Ihm stieg das Blut in die Stirn. Fee und Daniel tauschten einen kurzen Blick.
»Sie wohnen sehr schön«, sagte Daniel, um sich erst einmal von der Beklemmung zu befreien.
»Meine Mutter ist in diesem Hause aufgewachsen«, erklärte Björn.
»Es war nicht nur deine Mutter, es war auch Bobs Mutter«, sagte Christina. Diesmal war ein aggressiver Unterton in ihrer Stimme.
»Gewiss, Christina«, sagte Björn rau.
»Ich bin gern hier, weil Bob dieses Haus liebte«, erklärte Christina. »Es stimmt doch, Björn?«
»Ja, es stimmt.« Man sah Björn an, wie hilflos er sich fühlte. Nun, immerhin ist sie nicht stumm, dachte Daniel. Ob es Björn Reuwen nicht lieber gewesen wäre, wenn ihr Mund verschlossen bliebe? Dem Mienenspiel des andern war nur Überraschung zu entnehmen.
Sie nahmen nun an einem runden Tisch Platz, und Daniel überlegte krampfhaft, wie man ein Gespräch in Gang bringen könnte. Er trank einen Schluck Tee und hätte sich fast daran verschluckt, als Fee sagte: »Ich
kann mich nicht erinnern, wann Bob das letzte Mal hier war.«
Klirrend stellte Björn seine Tasse auf den Tisch zurück.
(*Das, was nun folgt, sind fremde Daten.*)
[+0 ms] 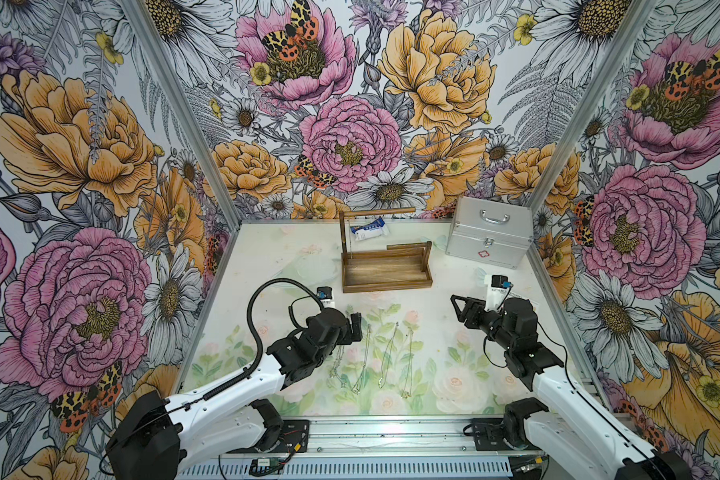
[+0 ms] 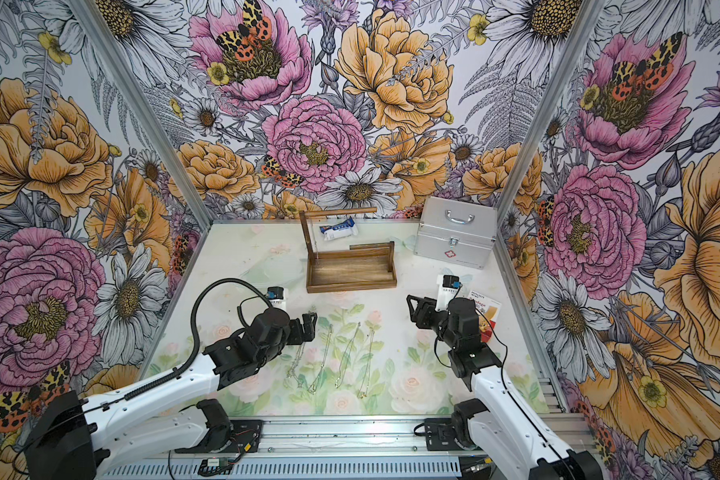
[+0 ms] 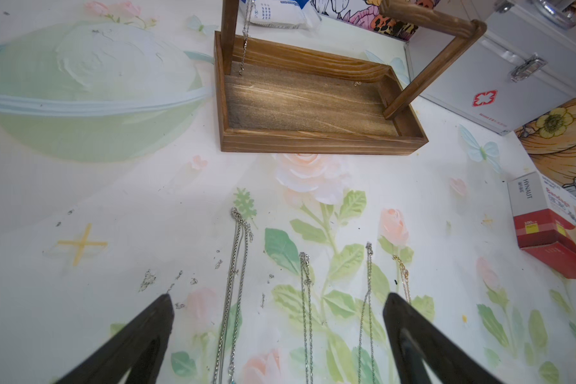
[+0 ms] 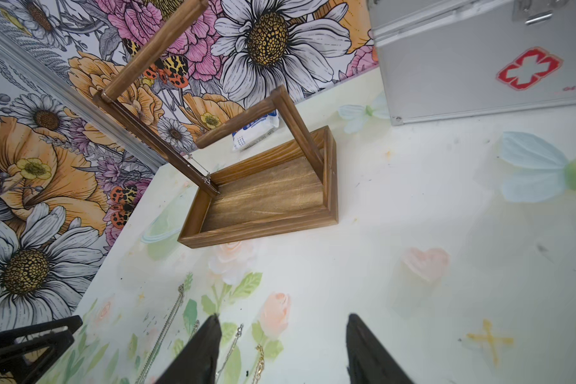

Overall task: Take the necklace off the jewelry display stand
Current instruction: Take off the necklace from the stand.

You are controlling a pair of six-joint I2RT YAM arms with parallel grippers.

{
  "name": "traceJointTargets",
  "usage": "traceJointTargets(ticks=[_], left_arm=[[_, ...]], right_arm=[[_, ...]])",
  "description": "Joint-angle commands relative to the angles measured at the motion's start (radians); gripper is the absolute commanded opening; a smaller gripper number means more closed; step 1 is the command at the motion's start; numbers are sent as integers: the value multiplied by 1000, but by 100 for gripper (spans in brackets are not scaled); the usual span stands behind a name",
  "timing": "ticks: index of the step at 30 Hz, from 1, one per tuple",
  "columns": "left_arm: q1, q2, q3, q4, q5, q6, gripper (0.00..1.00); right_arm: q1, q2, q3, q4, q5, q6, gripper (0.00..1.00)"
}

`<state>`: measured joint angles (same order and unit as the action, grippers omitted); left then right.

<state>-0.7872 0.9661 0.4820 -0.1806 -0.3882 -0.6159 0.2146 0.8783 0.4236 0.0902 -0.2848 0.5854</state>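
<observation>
The stand (image 1: 387,286) sits at the back of the surface (image 1: 441,365), left of a silver case (image 1: 489,239), with a white packet (image 1: 370,231) behind it. One necklace (image 3: 245,40) is on the stand, a thin silver chain hanging from the top rod close beside the tall post, down toward the tray. Four more chains (image 3: 235,266) lie side by side, stretched out on the surface in front of the stand. The left gripper (image 3: 280,299) hovers over these chains with its jaws wide apart and nothing between them. The right gripper (image 4: 285,319) hangs to the right of them, pointing toward the stand, jaws also apart and empty. A bandage box (image 3: 546,226) lies near the right edge.
</observation>
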Motion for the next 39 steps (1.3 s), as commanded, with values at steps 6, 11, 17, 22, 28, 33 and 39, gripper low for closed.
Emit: traceJointTargets(ticks=[6, 11, 17, 22, 28, 33, 39], left_arm=[[169, -142, -156, 220, 139, -89, 99], [213, -135, -168, 220, 168, -119, 99], [231, -122, -170, 216, 172, -135, 99], [248, -119, -173, 214, 206, -145, 99], [260, -101, -170, 217, 219, -150, 99], [259, -89, -168, 220, 221, -151, 99], [261, -84, -172, 232, 221, -155, 99]], right_arm=[[76, 195, 290, 57, -68, 47, 60], [204, 388, 526, -39, 24, 24, 57], [308, 693, 841, -113, 56, 38, 46], [360, 905, 1061, -112, 82, 41, 43], [383, 1095, 1252, -113, 109, 37, 31], [390, 1193, 1357, -116, 125, 34, 29], [393, 1261, 1439, -125, 135, 8, 31]])
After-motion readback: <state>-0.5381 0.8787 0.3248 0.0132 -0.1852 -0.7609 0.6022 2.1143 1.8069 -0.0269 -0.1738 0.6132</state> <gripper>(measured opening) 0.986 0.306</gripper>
Sie warf ihm einen Blick zu, der bittend und warnend zugleich war.
»Sie kennen Bob?«, fragte Christina so überrascht, dass die Starre von ihrem Gesicht abfiel.
Fee nickte ohne Gewissensbisse. »Es ist ziemlich lange her, dass wir uns trafen«, sagte sie.
»Bob ist tot«, murmelte Christina. »Hast du deinen Freunden nicht gesagt, dass Bob tot ist, Björn?«
Atemberaubende Stille herrschte in dem Raum. »Jetzt erinnere ich mich«, sagte Fee, »Bob war auf der Insel der Hoffnung, als wir uns das letzte Mal trafen.«
»Auf der Insel der Hoffnung?«, fragte Christina stockend. »Davon hat er nie gesprochen.«
»Sie werden es vergessen haben, Christina«, sagte Fee. »Sie waren lange krank.«
Daniel trat ihr unter dem Tisch ganz leicht auf die Fußspitze, aber Fee blieb beherrscht.